Merlini died in 1873 after he sustained injuries in a traffic collision in Rome near the Santa Maria in Trivio church. The last thing he did before he died was to forgive the coachman who had run into him. His remains were interred in Campo Verano but later exhumed and relocated in March 1946 to the Santa Maria in Trivio church next to his friend Gaspare del Bufalo. Fr. Enrico Rizzoli succeeded him as the order's fourth Moderator General.

==Beatification process==
The beatification process for Merlini commenced in Rome in 1880 in an informative process that concluded later in 1883. Merlini's writings were approved by theologians on 23 December 1914. The formal introduction to the cause came under Pope Pius XI on 25 June 1927, granting Merlini the title of Servant of God. The Congregation for Rites later validated the informative process and an apostolic process on 28 June 1957 in Rome. The cause remained inactive until 7 July 1971, when the Congregation for the Causes of Saints and their consultants approved the cause, as did the C.C.S. members alone on 9 May 1972.

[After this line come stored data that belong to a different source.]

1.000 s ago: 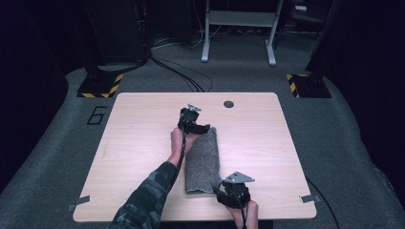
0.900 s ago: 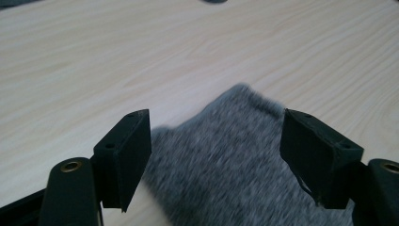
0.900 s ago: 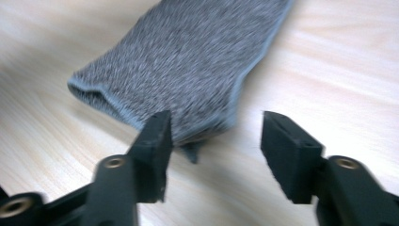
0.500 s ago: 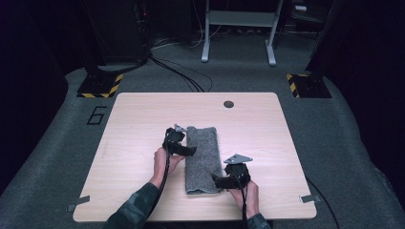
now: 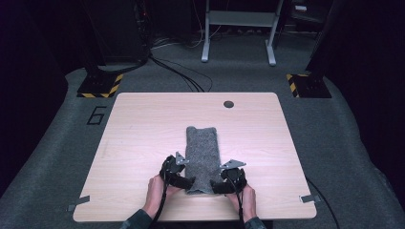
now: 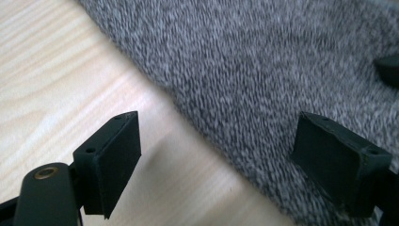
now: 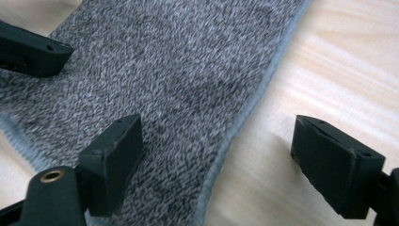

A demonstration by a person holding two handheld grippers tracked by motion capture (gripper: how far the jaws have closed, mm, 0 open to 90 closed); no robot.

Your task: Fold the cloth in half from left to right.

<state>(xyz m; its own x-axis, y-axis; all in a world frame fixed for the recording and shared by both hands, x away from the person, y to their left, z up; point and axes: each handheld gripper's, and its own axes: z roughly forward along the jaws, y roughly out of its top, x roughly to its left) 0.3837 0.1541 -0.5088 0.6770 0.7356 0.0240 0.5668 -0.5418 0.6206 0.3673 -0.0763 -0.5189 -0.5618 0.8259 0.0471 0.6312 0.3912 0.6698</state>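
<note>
A grey towel (image 5: 202,152) lies folded into a long strip on the wooden table (image 5: 143,124), running from the middle to the near edge. My left gripper (image 5: 184,180) sits at the strip's near left corner and my right gripper (image 5: 217,187) at its near right corner. In the left gripper view the left gripper (image 6: 219,125) is open, straddling the towel (image 6: 263,61) edge, one jaw over bare wood (image 6: 56,61). The right gripper (image 7: 216,125) straddles the towel's hemmed edge (image 7: 249,108) the same way. Both pairs of jaws have just been opening; neither presses on the cloth.
A dark round hole (image 5: 228,104) marks the table's far side. Beyond the table are floor cables (image 5: 176,76), two stand bases with yellow-black stripes (image 5: 99,86) (image 5: 308,85) and a metal frame (image 5: 239,28). A "6" (image 5: 97,115) is marked on the floor at left.
My left gripper has come from the towel's far end down along its left side to the near left corner. The right gripper shifted slightly toward the towel's near right corner.
</note>
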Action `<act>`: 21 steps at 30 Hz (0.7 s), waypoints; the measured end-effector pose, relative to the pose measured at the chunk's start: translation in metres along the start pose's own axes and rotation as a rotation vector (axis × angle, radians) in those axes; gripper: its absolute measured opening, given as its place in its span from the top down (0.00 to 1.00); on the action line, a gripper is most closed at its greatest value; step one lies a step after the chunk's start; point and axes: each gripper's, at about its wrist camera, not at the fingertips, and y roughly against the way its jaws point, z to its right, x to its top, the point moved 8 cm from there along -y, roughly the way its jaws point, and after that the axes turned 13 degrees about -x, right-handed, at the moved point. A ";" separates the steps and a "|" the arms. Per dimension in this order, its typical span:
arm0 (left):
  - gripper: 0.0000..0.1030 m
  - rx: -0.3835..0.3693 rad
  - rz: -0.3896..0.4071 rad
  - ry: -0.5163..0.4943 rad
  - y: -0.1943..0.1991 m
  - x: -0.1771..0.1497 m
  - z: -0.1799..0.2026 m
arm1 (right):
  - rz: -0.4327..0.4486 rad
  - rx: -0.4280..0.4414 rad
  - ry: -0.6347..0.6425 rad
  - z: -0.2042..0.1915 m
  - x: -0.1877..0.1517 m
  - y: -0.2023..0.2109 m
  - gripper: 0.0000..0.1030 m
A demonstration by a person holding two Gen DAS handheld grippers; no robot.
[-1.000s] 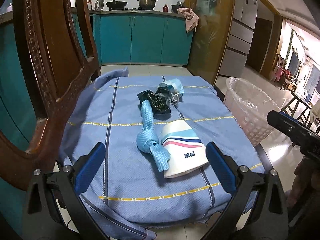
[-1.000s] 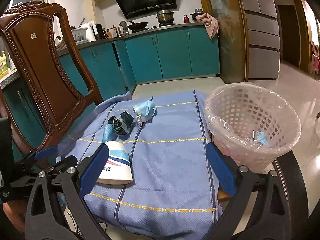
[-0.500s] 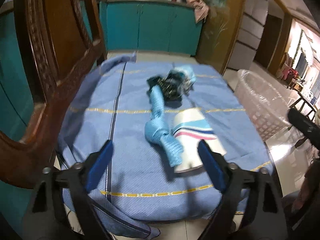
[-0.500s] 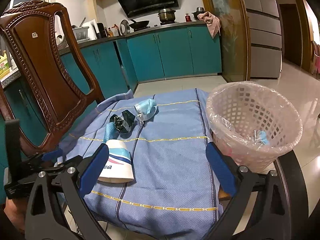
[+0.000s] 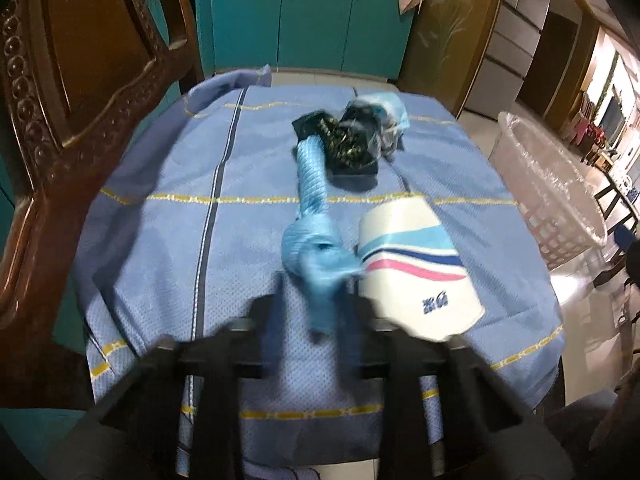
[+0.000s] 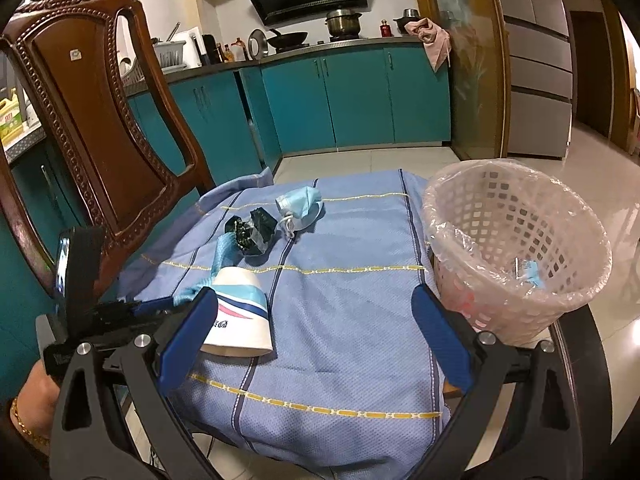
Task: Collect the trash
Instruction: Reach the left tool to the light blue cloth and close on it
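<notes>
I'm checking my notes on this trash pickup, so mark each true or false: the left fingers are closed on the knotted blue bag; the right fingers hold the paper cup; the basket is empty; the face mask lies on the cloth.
1. Left fingers closed on the knotted blue bag: true.
2. Right fingers hold the paper cup: false. They are wide open, holding nothing.
3. The basket is empty: false. A small blue scrap lies inside.
4. The face mask lies on the cloth: true.
</notes>
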 end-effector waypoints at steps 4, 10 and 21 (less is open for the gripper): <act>0.97 0.008 0.087 -0.026 0.020 0.012 0.003 | -0.004 0.011 0.022 -0.008 -0.001 -0.003 0.08; 0.98 0.013 0.362 -0.005 0.087 0.038 -0.004 | -0.047 0.071 0.078 -0.039 0.011 -0.030 0.08; 0.98 0.043 0.536 -0.053 0.121 0.052 -0.002 | -0.314 0.137 0.075 -0.114 0.045 -0.149 0.26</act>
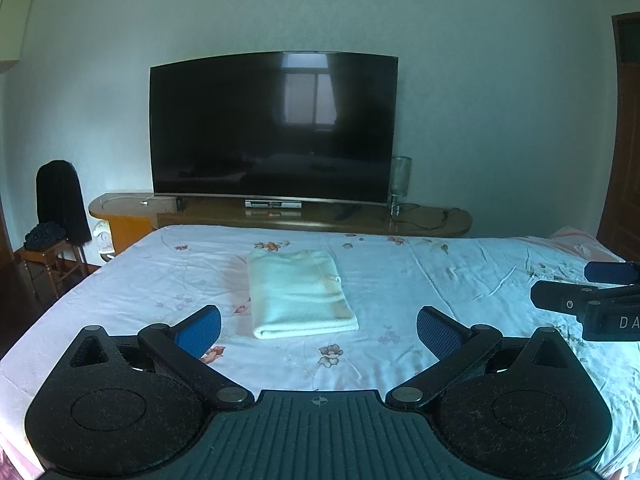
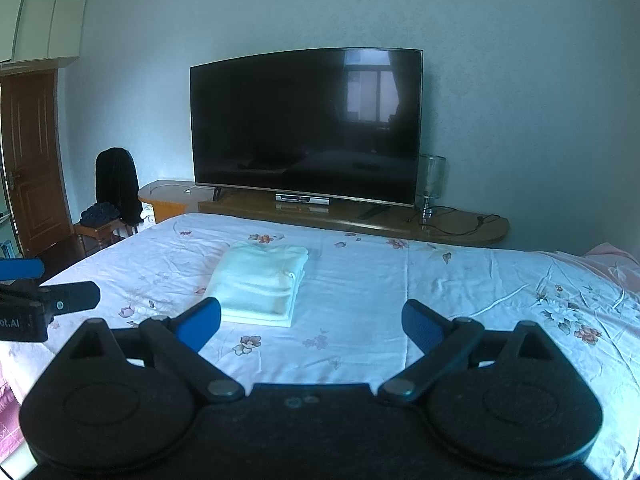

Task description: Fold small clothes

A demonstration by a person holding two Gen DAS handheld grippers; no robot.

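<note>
A pale, cream-white garment [image 1: 301,294] lies folded into a neat rectangle on the flowered bed sheet [image 1: 460,280]. It also shows in the right wrist view [image 2: 260,284], where stacked layers are visible at its right edge. My left gripper [image 1: 319,330] is open and empty, held above the sheet just in front of the garment. My right gripper [image 2: 311,320] is open and empty, a little in front and to the right of the garment. The right gripper shows at the right edge of the left wrist view [image 1: 588,292]; the left gripper shows at the left edge of the right wrist view [image 2: 48,288].
A large dark TV [image 1: 274,128] stands on a long wooden shelf [image 1: 432,220] beyond the bed's far edge, with a glass lamp [image 1: 400,178] beside it. A chair with dark clothes [image 1: 58,208] stands at the left. A pink cloth [image 2: 612,258] lies at the right.
</note>
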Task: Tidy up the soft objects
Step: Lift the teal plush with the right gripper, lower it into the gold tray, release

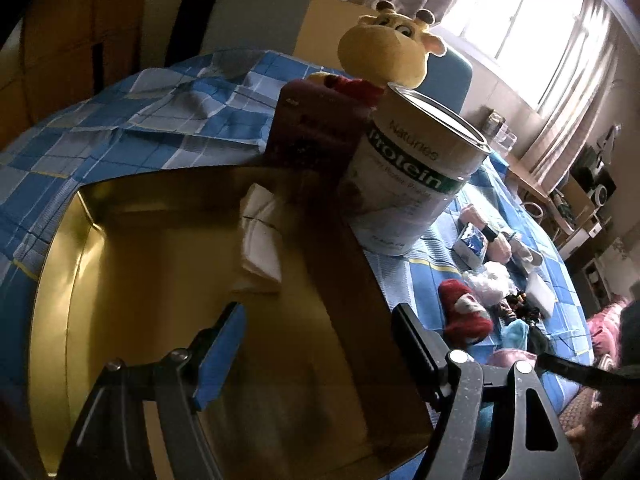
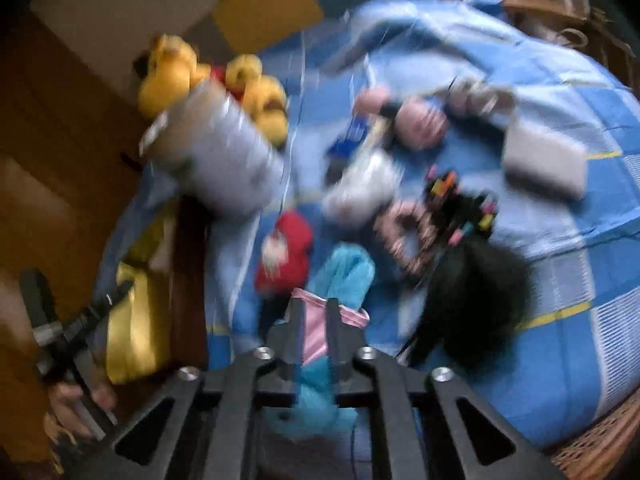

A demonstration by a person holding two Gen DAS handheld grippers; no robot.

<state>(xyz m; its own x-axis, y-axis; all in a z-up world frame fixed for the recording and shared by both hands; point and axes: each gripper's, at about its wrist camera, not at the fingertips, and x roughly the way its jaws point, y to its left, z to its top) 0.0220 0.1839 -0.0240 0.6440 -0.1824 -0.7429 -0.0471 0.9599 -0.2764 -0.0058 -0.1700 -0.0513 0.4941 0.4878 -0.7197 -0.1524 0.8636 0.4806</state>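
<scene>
From the left wrist, the left gripper [image 1: 316, 344] hangs open over the gold box [image 1: 120, 280] at the bed's edge; from the right, blurred, the right gripper [image 2: 314, 336] seemingly pinches a pink-and-blue soft cloth [image 2: 316, 332], the box to its left.

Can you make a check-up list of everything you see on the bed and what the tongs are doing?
Surface: blue checked bedspread, wrinkled.
Job's things: gold box open, white cloth inside; red plush, turquoise fluffy piece, black fluffy item on the bedspread.
Clutter: protein can, giraffe toy, grey pouch.
Tongs: left tongs open above the box; right tongs shut on a pink-and-blue cloth.
Cables: nothing seen.
Surroundings: bright window with curtains; right view blurred.
</scene>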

Merlini became titled as Venerable on 10 May 1973 after Pope Paul VI confirmed that the late priest had lived a model life and had practised heroic virtue to a favourable degree during his lifetime.

Merlini's beatification depends upon the papal confirmation of a miracle attributed to his intercession, which is in most cases a healing that neither science nor medicine can explain. The diocesan process to investigate one such case opened in the Naples archdiocese (which Cardinal Crescenzio Sepe inaugurated) on 6 February 2019.

On 23 May 2024, Pope Francis, after meeting with Prefect Marcello Semeraro of Dicastery for the Causes of Saints, recognized a miracle attributed to the intercession of Merlini. The Holy Father issued a Decree convening a Consistory of Cardinals to deliberate his beatification. Since then, the Vatican has announced his beatification would take place at St. John Lateran on Sunday, 12 January 2025.